La restriction calorique associée à la distribution d'un régime à haute teneur en fibres et à teneur faible en lipides (HF-LF) a permis une réduction plus importante de la masse de graisse corporelle et des concentrations sériques en cholestérol, en comparaison à un régime à haute teneur en lipides et à teneur faible en fibres. Les réductions de poids corporel et de la pression artérielle étaient également plus importantes avec le régime HF-LF bien que les différences n'aient pas été significatives. Les deux régimes comparés apportaient 35 % d'énergie métabolisable sous forme de protéines, ce qui est environ 10 % plus élevé qu'un régime d'entretien. L'augmentation de la teneur en protéines a pour but de limiter la perte azotée conséquente aux régimes hypocaloriques aussi bien chez le chien que chez l'homme. L'utilisation de la DEXA a permis de mettre en évidence des modifications de composition corporelle suite aux régimes hypocaloriques alors que les pertes pondérales étaient statistiquement comparables. Néanmoins, il faut se garder de toute conclusion hâtive : les effets de deux paramètres (teneur en lipides et teneur en fibres) étant confondus dans l'expérience. De plus, la distribution de régimes à teneurs faibles en lipides -et sans ajout de fibres- provoque les mêmes effets chez le rat.

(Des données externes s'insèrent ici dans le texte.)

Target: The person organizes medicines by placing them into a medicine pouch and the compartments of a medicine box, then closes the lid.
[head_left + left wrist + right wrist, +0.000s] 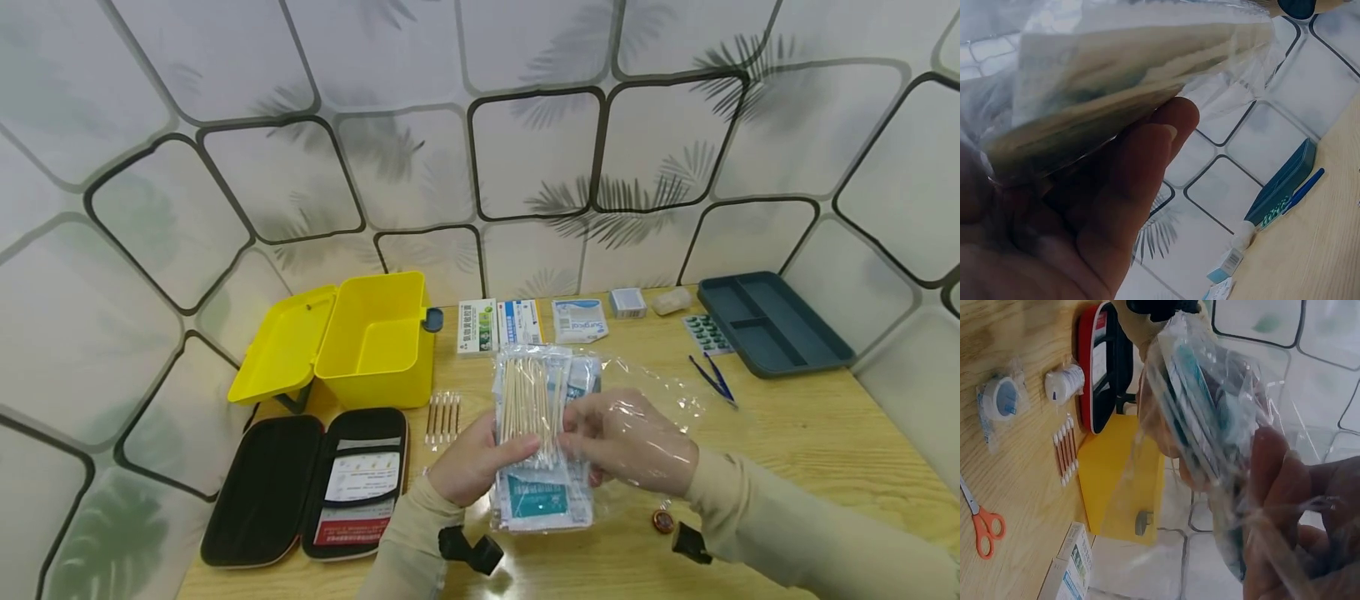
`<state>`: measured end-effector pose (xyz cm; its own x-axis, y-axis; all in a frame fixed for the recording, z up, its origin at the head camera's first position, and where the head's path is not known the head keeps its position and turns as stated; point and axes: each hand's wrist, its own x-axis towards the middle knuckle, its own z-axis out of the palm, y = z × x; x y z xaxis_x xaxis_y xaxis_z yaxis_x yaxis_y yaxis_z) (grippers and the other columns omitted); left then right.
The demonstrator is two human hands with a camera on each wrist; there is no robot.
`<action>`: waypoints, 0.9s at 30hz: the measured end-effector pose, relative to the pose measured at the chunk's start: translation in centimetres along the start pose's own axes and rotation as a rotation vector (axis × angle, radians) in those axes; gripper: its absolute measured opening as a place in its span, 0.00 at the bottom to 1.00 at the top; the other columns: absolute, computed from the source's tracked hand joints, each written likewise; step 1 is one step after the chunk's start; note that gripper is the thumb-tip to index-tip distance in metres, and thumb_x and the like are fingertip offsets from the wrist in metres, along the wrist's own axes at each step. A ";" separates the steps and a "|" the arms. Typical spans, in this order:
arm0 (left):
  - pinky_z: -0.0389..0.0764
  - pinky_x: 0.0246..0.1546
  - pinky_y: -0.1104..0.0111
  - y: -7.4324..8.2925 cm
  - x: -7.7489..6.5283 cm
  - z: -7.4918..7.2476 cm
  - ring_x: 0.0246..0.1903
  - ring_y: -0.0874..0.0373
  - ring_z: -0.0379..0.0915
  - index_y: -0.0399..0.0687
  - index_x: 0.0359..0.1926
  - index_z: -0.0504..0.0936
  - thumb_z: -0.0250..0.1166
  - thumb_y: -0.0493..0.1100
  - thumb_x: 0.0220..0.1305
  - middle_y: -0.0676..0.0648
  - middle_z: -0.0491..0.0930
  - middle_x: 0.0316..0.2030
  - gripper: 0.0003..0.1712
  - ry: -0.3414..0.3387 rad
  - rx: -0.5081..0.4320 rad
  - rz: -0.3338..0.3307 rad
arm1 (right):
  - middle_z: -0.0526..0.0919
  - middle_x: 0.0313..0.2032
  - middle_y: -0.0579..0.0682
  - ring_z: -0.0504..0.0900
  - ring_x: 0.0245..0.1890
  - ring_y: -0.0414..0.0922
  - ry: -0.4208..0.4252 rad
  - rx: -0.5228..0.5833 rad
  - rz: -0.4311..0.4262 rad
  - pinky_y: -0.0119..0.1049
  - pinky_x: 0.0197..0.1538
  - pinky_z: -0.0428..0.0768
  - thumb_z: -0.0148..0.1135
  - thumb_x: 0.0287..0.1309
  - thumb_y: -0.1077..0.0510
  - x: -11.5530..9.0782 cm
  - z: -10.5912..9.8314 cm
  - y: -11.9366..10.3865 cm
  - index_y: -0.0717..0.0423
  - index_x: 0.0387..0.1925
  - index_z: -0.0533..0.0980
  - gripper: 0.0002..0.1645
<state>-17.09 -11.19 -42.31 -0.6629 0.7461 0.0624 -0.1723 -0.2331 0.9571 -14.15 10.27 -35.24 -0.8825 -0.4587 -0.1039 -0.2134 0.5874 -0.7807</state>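
In the head view my left hand (468, 458) grips a pack of cotton swabs (527, 400), thumb across its front. Behind the swabs lie flat packets with white and teal print (536, 500). A loose clear plastic bag (652, 383) spreads to the right, with part of its film over my right hand (633, 446). The fingers of that hand pinch at the pack's right edge; exactly which layer they hold is hard to tell. The right wrist view shows the packets (1194, 394) edge-on inside crinkled film. In the left wrist view, curled fingers (1141, 162) support the swabs from beneath.
An open yellow box (375, 375) and an open black case (262, 492) stand left. Medicine boxes (477, 327) line the back. Blue tweezers (712, 379) and a dark tray (817, 342) lie right. Orange-handled scissors (988, 531), a tape roll (1000, 399) and a white bottle (1064, 384) rest on the table.
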 end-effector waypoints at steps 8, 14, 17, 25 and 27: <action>0.83 0.43 0.62 0.4 -0.4 -0.1 0.43 0.54 0.81 0.32 0.64 0.60 0.54 0.47 0.72 0.41 0.80 0.47 0.30 0.082 -0.120 0.009 | 0.81 0.21 0.45 0.80 0.19 0.41 -0.286 0.031 -0.097 0.32 0.22 0.79 0.62 0.62 0.51 0.0 -2.1 0.0 0.47 0.27 0.78 0.09; 0.83 0.43 0.61 0.4 -0.2 0.6 0.44 0.53 0.81 0.35 0.65 0.62 0.58 0.46 0.69 0.40 0.79 0.50 0.30 0.148 -0.137 0.037 | 0.77 0.15 0.38 0.74 0.10 0.35 -0.339 -0.085 -0.130 0.30 0.14 0.74 0.61 0.62 0.45 0.1 -2.4 -0.3 0.42 0.25 0.80 0.12; 0.82 0.45 0.58 0.1 0.1 0.9 0.44 0.52 0.80 0.38 0.64 0.63 0.63 0.44 0.66 0.40 0.79 0.50 0.31 0.139 -0.146 0.078 | 0.78 0.16 0.35 0.73 0.10 0.33 -0.322 -0.113 -0.186 0.31 0.15 0.76 0.62 0.61 0.46 0.3 -2.1 -0.4 0.42 0.29 0.82 0.08; 0.81 0.45 0.53 0.1 0.1 0.3 0.44 0.47 0.81 0.39 0.62 0.66 0.62 0.35 0.63 0.38 0.79 0.49 0.27 0.200 -0.139 0.083 | 0.82 0.30 0.43 0.81 0.22 0.40 -0.202 0.007 -0.108 0.34 0.27 0.82 0.57 0.67 0.51 -0.7 -3.3 -0.4 0.49 0.50 0.80 0.14; 0.81 0.45 0.52 0.1 0.1 0.2 0.45 0.46 0.81 0.38 0.63 0.66 0.63 0.36 0.63 0.36 0.78 0.50 0.28 0.171 -0.139 0.092 | 0.83 0.32 0.44 0.82 0.25 0.39 -0.119 -0.017 -0.167 0.34 0.30 0.83 0.58 0.66 0.53 -0.9 -3.6 -0.4 0.53 0.54 0.77 0.17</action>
<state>-16.98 -11.01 -42.11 -0.7924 0.6037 0.0871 -0.1961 -0.3874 0.9008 -14.76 12.86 -32.58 -0.7790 -0.6252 -0.0469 -0.3604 0.5077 -0.7825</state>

Chez l'homme, des pertes spontanées de poids et de graisse corporelle ont également été rapportées suite à l'ingestion de fibres solubles ou insolubles chez des patients obèses ou non obèses. De plus, l'ajout d'un supplément de fibres insolubles ou mixtes provoque chez des patients obèses soumis à une restriction calorique modérée (1200 Kcal/jour) une réduction pondérale plus importante, en comparaison à un régime témoin. Dans une autre étude, il n'existe pas de différence de réduction pondérale (10 kg/4 semaines) entre les patients obèses recevant des fibres insolubles et des patients témoins soumis à une restriction calorique sévère (400 Kcal/jour). Il est évident que ces études sont difficilement comparables entre elles et leurs conclusions peu applicables chez le chien. Un autre facteur important chez l'humain est la motivation.

6. Conclusions

Les données publiées à ce jour ne permettent pas de tirer de conclusions sur les effets de l'ingestion de quantités significatives de fibres alimentaires (solubles, insolubles ou mixtes) chez les chiens obèses. Les protocoles expérimentaux développés à ce jour sont peu nombreux et n'apportent pas de réponse satisfaisante. Les comparaisons doivent porter sur plusieurs types de fibres alimentaires incorporées à des niveaux différents. Aussi, il est tout aussi erroné de déconseiller systématiquement les aliments contenant de larges quantités de fibres que de les prescrire d'office. Le choix de l'aliment de régime doit tenir compte de facteurs individuels : pathologie gastro-intestinale ou toute autre contre-indication éventuelle à un régime riche en fibres. Enfin, il faut insister sur le fait que la seule prescription d'un aliment riche en fibres ne suffit pas à entraîner la réussite du régime. D'autres facteurs -tels que l'appétence et la composition globale de l'aliment, le changement des habitudes et le suivi de la courbe pondérale- jouent également un rôle non négligeable.